> [Assigned task] Across the entries below, work out how many lines contain "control". Please give the number only.

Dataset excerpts
┌──
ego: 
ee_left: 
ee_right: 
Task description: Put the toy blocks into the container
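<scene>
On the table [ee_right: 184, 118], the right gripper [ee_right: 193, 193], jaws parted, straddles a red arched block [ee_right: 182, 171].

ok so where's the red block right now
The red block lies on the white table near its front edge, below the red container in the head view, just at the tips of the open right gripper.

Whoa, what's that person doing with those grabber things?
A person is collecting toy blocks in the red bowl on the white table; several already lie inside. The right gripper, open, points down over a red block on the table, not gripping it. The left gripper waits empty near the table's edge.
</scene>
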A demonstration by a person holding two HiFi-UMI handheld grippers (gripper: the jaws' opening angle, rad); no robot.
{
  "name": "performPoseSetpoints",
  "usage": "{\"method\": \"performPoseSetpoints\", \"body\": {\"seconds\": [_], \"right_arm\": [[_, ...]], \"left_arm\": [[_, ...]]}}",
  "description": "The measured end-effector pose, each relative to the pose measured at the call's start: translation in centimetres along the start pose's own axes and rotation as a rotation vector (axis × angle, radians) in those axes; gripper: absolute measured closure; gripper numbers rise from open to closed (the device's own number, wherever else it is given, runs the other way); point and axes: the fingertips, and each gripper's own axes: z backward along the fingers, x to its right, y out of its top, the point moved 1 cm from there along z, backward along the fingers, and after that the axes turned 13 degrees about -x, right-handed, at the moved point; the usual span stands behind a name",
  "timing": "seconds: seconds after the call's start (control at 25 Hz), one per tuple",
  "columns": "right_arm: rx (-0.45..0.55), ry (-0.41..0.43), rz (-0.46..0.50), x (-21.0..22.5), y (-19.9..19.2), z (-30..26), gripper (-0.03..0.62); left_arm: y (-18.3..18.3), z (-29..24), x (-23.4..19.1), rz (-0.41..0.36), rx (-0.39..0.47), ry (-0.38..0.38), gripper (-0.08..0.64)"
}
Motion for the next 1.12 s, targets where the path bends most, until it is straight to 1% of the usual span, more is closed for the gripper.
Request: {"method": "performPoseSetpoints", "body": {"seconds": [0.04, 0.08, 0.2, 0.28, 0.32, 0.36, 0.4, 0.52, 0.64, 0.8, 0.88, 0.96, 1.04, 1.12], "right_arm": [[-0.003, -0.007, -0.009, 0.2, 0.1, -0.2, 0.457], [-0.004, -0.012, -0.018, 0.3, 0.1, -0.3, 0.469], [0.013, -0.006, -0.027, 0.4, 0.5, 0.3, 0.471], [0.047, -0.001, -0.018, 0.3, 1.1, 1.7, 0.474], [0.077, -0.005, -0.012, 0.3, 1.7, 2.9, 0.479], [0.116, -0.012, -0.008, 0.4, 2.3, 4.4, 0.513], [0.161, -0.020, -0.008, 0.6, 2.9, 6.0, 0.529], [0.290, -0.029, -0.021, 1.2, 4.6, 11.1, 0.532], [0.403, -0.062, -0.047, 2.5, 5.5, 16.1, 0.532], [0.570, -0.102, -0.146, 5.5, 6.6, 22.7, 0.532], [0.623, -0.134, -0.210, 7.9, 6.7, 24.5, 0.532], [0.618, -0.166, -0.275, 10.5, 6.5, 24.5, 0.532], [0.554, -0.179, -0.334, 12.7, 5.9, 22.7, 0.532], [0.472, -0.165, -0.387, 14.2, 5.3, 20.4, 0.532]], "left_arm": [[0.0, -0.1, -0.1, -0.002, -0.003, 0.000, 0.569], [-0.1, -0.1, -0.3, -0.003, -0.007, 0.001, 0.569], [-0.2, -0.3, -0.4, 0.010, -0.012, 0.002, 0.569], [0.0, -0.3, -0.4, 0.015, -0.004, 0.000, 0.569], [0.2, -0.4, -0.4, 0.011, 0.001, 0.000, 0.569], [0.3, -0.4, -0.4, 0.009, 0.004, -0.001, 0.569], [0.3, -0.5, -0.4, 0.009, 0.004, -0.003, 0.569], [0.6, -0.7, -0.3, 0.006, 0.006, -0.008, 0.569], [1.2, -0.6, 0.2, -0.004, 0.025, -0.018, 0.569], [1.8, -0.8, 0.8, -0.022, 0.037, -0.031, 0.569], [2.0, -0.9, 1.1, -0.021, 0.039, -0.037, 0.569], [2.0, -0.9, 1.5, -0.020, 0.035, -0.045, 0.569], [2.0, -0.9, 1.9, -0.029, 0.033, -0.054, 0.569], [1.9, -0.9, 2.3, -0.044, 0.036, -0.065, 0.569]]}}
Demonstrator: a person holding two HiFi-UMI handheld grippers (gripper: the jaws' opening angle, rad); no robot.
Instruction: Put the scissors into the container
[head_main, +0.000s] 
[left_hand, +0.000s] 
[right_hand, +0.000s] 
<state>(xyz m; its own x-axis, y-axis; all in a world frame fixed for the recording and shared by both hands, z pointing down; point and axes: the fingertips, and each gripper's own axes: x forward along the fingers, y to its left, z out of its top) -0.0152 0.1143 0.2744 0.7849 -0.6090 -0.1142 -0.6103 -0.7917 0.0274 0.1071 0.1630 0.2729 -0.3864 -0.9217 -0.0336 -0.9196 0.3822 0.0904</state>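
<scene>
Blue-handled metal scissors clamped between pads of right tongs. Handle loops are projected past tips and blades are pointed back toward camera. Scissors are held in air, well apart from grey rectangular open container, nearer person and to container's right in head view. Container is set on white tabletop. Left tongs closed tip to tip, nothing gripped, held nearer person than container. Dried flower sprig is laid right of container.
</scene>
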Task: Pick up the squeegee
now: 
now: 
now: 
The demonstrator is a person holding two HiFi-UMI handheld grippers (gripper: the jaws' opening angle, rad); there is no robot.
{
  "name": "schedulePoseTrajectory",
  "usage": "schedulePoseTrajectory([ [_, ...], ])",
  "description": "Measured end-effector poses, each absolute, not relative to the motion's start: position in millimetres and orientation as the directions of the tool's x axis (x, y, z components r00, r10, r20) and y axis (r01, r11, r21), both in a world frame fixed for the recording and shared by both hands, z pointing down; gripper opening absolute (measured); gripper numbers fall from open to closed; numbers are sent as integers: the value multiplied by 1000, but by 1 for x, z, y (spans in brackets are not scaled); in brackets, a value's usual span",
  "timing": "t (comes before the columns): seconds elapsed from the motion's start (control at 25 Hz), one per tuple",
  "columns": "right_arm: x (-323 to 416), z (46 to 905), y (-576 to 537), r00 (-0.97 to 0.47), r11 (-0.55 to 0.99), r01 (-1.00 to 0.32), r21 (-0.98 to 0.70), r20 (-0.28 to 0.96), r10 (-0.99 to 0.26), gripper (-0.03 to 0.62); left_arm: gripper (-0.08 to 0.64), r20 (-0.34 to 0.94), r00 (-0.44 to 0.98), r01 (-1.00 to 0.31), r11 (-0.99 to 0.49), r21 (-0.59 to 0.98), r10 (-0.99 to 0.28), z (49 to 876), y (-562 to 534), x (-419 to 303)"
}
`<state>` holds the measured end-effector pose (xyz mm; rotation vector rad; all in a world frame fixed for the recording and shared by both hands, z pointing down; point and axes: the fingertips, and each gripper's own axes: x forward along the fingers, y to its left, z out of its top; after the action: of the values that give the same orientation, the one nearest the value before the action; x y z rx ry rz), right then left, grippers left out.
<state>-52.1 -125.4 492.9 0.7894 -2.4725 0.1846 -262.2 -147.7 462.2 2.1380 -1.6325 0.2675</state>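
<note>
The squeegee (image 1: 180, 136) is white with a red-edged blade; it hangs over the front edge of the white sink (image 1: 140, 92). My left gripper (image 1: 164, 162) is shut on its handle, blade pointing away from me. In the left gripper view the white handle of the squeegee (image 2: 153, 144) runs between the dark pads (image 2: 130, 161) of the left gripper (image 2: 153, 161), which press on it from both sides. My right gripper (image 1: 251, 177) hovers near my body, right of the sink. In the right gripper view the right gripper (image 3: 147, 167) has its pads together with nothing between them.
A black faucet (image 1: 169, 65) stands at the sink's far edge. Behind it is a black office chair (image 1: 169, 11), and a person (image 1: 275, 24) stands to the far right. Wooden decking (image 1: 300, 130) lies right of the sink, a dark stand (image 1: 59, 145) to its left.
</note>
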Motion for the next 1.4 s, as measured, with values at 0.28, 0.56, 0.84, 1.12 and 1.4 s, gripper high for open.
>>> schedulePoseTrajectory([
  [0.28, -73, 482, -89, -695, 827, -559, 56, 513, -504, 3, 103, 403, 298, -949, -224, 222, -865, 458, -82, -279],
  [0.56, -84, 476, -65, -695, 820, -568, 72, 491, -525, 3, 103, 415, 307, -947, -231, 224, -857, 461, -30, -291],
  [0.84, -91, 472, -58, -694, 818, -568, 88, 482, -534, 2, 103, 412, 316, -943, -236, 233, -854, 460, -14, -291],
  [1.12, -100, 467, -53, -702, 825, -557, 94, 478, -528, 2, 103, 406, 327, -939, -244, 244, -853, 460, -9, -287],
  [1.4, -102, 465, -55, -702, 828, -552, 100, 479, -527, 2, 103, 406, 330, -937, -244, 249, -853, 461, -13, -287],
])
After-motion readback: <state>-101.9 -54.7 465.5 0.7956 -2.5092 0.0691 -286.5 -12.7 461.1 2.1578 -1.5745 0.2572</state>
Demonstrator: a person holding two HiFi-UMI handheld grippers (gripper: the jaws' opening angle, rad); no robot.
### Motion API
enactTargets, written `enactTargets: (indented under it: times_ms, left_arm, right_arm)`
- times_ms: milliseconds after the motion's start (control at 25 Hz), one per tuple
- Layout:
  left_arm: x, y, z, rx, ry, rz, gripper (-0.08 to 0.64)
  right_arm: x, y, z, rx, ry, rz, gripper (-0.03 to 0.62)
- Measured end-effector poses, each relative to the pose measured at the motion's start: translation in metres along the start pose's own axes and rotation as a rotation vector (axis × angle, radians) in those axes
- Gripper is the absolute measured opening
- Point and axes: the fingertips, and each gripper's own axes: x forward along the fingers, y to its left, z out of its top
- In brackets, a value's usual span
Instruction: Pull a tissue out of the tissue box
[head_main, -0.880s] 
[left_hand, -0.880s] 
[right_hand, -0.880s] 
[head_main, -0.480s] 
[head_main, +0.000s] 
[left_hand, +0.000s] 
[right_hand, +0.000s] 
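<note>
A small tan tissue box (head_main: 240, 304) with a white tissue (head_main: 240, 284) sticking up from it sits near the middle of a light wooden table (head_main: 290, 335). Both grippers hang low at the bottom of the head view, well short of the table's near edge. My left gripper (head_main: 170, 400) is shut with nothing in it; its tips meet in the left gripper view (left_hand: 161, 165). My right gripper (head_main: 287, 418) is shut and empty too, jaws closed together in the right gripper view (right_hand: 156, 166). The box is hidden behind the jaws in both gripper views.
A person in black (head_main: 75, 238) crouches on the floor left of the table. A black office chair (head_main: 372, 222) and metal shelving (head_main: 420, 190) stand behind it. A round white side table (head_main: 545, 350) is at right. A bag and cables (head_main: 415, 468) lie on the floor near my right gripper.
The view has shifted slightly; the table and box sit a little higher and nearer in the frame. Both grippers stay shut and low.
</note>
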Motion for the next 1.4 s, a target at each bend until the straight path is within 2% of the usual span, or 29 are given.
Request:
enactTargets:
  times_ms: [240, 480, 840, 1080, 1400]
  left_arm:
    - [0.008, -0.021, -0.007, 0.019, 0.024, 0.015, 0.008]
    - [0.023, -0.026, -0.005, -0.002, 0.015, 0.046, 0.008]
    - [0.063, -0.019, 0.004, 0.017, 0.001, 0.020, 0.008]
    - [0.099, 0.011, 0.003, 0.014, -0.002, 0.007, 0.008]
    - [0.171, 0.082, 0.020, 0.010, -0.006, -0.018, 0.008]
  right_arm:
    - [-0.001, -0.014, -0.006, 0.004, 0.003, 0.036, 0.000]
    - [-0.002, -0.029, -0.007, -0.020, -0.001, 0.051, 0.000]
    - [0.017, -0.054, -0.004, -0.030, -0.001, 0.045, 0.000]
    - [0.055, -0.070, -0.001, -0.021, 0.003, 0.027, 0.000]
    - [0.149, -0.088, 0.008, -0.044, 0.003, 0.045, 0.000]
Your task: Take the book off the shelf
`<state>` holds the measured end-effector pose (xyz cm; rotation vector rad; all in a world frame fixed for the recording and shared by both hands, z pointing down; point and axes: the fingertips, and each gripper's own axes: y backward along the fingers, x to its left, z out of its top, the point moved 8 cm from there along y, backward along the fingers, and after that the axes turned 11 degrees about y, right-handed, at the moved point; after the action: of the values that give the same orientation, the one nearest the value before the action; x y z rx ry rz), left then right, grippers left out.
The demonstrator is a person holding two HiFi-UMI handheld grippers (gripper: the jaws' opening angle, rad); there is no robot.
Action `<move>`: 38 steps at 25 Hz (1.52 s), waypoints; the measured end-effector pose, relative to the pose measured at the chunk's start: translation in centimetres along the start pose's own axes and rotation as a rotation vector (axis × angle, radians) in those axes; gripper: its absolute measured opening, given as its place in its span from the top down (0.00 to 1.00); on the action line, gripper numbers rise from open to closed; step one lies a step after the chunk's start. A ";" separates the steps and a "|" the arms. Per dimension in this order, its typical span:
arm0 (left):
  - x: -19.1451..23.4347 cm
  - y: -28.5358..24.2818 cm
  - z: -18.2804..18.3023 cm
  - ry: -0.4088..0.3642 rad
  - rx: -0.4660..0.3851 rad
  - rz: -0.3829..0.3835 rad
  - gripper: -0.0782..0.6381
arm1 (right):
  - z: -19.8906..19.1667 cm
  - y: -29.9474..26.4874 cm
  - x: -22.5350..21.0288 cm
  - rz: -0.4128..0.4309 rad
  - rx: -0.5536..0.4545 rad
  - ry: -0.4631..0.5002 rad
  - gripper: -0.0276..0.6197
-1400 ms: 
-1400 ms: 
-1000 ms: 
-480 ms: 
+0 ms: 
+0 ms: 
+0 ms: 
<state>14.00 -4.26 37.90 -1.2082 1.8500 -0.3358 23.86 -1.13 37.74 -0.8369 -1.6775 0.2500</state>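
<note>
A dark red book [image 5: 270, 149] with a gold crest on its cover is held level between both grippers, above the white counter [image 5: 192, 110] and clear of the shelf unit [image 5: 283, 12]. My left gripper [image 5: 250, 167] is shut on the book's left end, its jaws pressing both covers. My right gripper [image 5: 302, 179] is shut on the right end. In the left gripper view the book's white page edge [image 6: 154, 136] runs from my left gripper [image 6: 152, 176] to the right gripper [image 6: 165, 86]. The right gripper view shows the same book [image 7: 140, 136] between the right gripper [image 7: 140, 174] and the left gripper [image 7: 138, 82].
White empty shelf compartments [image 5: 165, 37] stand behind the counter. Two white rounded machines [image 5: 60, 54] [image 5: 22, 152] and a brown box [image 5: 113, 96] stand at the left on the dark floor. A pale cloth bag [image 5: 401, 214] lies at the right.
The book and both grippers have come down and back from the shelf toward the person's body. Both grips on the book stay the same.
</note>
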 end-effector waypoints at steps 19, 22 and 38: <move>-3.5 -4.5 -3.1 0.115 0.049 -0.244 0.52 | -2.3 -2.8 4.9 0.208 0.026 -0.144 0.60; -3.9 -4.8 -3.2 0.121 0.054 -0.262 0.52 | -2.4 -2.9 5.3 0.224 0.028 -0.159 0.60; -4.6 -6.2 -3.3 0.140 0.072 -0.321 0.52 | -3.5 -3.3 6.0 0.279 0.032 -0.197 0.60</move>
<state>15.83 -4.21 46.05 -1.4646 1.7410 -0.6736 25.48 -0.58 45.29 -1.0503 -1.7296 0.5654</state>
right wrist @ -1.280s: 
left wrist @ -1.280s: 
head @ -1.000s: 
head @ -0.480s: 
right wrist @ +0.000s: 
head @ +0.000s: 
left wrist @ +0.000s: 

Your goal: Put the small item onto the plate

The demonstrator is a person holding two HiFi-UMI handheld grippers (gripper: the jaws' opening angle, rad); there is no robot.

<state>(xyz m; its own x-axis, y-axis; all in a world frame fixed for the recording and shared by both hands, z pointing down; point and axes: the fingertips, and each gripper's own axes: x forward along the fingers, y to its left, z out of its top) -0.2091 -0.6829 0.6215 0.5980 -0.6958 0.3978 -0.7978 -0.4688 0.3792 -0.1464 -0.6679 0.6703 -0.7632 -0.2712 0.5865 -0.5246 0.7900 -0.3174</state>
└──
> [Answer to this task] 3